Tozadenant is now transitioning into Phase 3 development. Since February
2013, preparations for the Phase 3 development program were undertaken in
collaboration with UCB; these included CMC and non-clinical work, and certain
Phase 3 enabling clinical pharmacology studies for which Biotie received EUR
9.7 million in additional development milestones in 2013. Patient enrolment in
the phase 3 program is currently planned to commence by the first half of
2015.
In March 2014, it was announced
that UCB were returning global rights to tozadenant to Biotie after UCB's
assessment of its early and late stage clinical development pipeline, as well
as its preclinical opportunities, and did not reflect any concerns regarding
safety or efficacy of tozadenant.
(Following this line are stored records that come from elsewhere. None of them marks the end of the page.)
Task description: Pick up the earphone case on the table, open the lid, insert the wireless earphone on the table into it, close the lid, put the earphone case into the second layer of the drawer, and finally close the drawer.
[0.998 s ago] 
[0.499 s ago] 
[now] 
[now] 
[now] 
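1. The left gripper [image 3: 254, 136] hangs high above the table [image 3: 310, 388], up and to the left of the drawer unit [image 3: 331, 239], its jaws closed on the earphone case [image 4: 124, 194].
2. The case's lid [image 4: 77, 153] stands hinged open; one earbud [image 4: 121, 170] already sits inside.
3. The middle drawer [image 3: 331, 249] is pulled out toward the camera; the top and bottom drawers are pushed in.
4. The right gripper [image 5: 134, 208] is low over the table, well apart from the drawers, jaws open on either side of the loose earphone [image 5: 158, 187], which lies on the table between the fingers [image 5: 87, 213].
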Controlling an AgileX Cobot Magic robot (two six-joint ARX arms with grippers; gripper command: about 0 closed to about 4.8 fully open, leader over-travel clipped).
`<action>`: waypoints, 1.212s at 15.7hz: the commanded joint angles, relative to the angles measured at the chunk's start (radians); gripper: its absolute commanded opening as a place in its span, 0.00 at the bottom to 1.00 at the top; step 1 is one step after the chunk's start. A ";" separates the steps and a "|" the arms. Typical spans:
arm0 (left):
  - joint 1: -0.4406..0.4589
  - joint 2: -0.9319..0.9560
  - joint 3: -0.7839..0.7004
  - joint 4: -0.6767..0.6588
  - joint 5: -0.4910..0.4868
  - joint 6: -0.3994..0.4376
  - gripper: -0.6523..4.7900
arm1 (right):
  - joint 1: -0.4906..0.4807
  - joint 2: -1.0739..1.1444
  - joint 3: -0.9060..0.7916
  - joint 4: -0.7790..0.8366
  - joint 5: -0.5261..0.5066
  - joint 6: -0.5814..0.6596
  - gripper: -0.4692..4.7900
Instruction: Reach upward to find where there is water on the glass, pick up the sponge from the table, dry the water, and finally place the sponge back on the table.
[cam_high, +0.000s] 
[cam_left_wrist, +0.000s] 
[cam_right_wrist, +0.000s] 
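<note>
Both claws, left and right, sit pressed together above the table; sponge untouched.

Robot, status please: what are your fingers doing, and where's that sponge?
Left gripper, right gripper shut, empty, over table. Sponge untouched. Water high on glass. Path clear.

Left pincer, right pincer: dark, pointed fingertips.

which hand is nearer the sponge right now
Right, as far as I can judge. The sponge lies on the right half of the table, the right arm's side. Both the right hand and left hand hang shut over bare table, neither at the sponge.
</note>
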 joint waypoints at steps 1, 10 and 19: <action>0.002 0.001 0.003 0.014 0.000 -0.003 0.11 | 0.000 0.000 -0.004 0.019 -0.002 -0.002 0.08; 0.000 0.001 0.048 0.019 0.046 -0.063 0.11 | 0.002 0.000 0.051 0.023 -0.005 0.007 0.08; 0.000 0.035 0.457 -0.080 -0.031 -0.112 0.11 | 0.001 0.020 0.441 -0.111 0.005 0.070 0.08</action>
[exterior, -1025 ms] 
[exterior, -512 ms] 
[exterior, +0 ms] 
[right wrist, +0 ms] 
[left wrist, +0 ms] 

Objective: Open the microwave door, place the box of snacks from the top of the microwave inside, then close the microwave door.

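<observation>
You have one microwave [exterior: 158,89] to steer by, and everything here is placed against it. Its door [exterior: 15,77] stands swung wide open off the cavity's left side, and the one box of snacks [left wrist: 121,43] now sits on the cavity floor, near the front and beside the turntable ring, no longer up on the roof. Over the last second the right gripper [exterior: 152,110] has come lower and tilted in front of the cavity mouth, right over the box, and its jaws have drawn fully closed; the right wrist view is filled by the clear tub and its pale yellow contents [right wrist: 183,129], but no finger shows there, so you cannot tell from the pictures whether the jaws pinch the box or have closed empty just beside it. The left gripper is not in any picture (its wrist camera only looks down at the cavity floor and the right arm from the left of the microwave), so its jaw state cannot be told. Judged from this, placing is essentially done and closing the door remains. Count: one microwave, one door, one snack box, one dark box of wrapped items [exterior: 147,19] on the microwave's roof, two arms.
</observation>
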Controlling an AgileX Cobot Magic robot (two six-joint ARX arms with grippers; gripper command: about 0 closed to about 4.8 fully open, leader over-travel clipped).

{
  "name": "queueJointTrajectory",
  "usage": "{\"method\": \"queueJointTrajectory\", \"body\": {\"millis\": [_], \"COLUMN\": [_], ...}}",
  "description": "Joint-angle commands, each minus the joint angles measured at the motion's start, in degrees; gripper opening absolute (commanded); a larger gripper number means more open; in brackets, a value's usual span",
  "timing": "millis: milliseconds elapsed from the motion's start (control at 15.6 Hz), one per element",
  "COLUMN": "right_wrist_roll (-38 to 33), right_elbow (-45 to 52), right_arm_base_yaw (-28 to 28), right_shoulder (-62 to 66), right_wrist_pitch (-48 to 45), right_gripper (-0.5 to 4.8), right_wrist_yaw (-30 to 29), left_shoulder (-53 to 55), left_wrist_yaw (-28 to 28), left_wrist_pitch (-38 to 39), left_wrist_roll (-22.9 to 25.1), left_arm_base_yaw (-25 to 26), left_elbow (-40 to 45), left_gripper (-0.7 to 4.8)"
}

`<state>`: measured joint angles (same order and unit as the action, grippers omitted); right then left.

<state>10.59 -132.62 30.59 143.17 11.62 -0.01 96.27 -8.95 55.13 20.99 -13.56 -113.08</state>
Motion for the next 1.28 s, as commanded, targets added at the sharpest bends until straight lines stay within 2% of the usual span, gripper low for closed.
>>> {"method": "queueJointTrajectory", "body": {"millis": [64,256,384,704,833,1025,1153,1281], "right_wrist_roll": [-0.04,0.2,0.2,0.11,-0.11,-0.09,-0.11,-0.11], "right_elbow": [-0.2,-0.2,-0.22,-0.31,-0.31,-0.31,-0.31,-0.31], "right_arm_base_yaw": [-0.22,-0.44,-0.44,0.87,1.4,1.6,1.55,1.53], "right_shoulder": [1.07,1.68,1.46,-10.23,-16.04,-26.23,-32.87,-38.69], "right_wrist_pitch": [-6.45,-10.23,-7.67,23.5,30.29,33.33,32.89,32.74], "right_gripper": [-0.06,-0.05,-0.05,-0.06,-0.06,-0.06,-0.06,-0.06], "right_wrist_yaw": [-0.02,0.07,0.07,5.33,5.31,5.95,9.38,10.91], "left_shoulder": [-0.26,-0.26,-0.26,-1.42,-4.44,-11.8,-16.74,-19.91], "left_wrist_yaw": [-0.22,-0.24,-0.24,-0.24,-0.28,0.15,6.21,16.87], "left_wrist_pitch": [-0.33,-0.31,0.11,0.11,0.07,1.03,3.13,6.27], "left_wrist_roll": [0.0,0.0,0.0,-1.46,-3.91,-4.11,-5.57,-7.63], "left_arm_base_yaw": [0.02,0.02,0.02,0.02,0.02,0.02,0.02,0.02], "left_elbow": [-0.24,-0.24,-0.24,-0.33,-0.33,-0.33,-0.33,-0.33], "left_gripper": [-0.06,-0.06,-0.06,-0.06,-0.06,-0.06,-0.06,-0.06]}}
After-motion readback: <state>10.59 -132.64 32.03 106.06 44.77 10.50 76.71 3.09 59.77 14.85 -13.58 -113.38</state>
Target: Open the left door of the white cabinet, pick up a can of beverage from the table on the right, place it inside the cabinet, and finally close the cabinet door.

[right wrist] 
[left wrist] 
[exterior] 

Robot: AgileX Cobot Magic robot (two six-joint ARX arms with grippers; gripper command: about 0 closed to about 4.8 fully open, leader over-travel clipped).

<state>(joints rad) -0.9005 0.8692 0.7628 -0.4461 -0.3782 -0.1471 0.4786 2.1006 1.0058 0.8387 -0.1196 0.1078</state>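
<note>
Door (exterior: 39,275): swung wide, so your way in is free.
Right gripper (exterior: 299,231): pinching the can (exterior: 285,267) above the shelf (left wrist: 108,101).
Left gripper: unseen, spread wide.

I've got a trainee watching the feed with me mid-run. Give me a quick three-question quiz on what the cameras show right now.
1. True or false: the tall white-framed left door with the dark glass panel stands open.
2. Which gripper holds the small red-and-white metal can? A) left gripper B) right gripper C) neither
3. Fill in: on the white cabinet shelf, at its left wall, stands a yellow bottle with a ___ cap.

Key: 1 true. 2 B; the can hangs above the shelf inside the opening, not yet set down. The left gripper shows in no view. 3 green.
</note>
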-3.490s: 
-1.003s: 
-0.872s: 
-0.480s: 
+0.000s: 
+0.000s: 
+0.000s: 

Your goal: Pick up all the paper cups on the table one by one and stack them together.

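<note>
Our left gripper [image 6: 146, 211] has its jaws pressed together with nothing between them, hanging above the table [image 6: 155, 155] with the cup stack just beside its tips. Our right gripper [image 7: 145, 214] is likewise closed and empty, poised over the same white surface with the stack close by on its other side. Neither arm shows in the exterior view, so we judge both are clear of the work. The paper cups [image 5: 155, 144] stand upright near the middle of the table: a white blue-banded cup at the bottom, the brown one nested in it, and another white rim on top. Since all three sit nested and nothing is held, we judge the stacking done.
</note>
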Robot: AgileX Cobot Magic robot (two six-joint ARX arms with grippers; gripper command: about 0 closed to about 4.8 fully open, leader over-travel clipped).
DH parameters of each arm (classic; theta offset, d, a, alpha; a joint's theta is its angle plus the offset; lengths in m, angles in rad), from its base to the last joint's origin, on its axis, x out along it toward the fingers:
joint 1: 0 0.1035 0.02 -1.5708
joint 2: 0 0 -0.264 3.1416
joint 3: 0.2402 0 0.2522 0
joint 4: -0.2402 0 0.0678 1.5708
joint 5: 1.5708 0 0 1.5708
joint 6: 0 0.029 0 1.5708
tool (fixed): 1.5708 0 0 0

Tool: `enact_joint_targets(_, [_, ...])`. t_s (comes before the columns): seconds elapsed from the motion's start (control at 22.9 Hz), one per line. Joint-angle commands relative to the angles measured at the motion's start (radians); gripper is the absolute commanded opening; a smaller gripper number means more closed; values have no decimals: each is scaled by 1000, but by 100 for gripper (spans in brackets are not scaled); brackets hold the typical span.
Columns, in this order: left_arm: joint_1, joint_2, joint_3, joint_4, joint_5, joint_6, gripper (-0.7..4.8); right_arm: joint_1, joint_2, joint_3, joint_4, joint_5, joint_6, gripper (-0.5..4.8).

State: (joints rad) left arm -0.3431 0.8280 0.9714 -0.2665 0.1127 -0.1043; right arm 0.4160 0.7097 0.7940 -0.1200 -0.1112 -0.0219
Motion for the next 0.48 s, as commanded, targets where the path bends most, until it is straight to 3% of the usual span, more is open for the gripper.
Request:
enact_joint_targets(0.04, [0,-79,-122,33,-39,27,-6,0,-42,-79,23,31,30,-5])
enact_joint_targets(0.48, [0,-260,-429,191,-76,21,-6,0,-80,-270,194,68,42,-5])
UCB has confirmed that it will meet all its
contractual and scientific commitments regarding the ongoing development
program for tozadenant, including conducting together with Biotie the scheduled
End-of-Phase 2 meeting with US Food and Drug Administration in H1 2014. The
companies are working together to execute an appropriate transfer of the program
back to Biotie.
Owning full global rights to tozadenant will enable Biotie to
evaluate the most suitable development strategy for this Phase 3 ready asset to
maximize its value to Biotie’s shareholders. As part of this evaluation Biotie
will consider other partners to assist in the development and commercialization
of this novel compound.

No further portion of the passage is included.